▶ **TASK**: Show every line of the data that contains the string "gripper".
=== Begin Enclosure ===
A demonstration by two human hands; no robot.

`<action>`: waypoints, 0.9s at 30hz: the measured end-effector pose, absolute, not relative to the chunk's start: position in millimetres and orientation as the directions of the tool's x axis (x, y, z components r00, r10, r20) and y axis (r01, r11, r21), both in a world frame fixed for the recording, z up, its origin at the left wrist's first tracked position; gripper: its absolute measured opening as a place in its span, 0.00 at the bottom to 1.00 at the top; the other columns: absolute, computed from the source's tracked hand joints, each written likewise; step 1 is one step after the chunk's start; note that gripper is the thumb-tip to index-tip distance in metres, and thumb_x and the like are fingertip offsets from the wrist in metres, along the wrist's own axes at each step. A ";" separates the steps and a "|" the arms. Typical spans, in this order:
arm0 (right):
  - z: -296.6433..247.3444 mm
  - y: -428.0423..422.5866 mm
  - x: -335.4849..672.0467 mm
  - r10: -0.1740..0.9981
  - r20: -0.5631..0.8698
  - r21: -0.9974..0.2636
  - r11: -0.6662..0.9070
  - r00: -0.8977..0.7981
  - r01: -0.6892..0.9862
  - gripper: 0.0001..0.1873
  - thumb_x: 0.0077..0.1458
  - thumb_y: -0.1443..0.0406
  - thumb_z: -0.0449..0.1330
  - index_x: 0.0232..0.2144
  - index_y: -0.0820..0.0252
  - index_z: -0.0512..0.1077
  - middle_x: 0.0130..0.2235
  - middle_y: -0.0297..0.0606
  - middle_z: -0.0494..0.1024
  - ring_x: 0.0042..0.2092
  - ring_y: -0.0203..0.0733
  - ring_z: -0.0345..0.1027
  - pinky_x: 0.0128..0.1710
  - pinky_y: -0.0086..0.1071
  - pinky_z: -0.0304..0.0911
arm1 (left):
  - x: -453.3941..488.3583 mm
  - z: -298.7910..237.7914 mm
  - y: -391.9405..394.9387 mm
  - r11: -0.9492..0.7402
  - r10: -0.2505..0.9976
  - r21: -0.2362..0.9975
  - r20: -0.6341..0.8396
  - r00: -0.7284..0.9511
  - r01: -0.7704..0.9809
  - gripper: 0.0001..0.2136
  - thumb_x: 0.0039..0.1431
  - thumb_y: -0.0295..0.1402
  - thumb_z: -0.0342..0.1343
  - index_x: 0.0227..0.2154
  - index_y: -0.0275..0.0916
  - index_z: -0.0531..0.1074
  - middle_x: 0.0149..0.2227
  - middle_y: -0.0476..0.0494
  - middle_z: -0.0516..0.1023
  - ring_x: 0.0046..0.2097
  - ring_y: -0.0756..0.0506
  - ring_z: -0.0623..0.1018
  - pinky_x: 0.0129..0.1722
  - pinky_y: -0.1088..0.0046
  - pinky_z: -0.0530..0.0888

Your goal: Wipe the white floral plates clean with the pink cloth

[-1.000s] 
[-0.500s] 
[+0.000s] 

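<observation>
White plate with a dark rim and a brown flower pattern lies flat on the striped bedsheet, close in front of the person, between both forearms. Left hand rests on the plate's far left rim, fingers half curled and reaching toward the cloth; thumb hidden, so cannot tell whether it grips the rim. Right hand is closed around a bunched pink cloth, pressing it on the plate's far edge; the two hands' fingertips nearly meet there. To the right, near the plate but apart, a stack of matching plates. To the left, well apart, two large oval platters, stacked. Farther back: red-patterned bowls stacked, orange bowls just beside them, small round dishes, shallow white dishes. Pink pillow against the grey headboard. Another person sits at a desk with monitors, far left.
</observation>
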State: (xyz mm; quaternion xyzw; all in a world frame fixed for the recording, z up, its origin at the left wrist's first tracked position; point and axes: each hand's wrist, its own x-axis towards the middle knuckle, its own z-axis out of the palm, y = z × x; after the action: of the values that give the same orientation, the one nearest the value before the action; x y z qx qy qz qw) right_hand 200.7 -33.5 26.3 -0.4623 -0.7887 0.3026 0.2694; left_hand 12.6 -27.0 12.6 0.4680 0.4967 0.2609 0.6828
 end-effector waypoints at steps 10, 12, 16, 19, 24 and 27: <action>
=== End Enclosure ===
▶ **EXERCISE SOLUTION**:
`<action>`: waypoints, 0.9s at 30hz: the measured end-effector pose, absolute, not relative to the chunk's start: position in millimetres and orientation as the directions of the tool's x axis (x, y, z components r00, r10, r20) and y axis (r01, r11, r21), both in a world frame fixed for the recording, z up, its origin at the left wrist's first tracked position; gripper: its absolute measured opening as a place in its span, 0.00 at the bottom to 1.00 at the top; the other columns: absolute, computed from the source's tracked hand joints, each written likewise; step 1 is one step after the chunk's start; note that gripper is the thumb-tip to index-tip distance in metres, and thumb_x and the like are fingertip offsets from the wrist in metres, along the wrist's own axes at each step. A ";" separates the steps and a "|" the arms. Typical spans, in this order:
  - gripper: 0.0001..0.1873
  - gripper: 0.0001..0.2136

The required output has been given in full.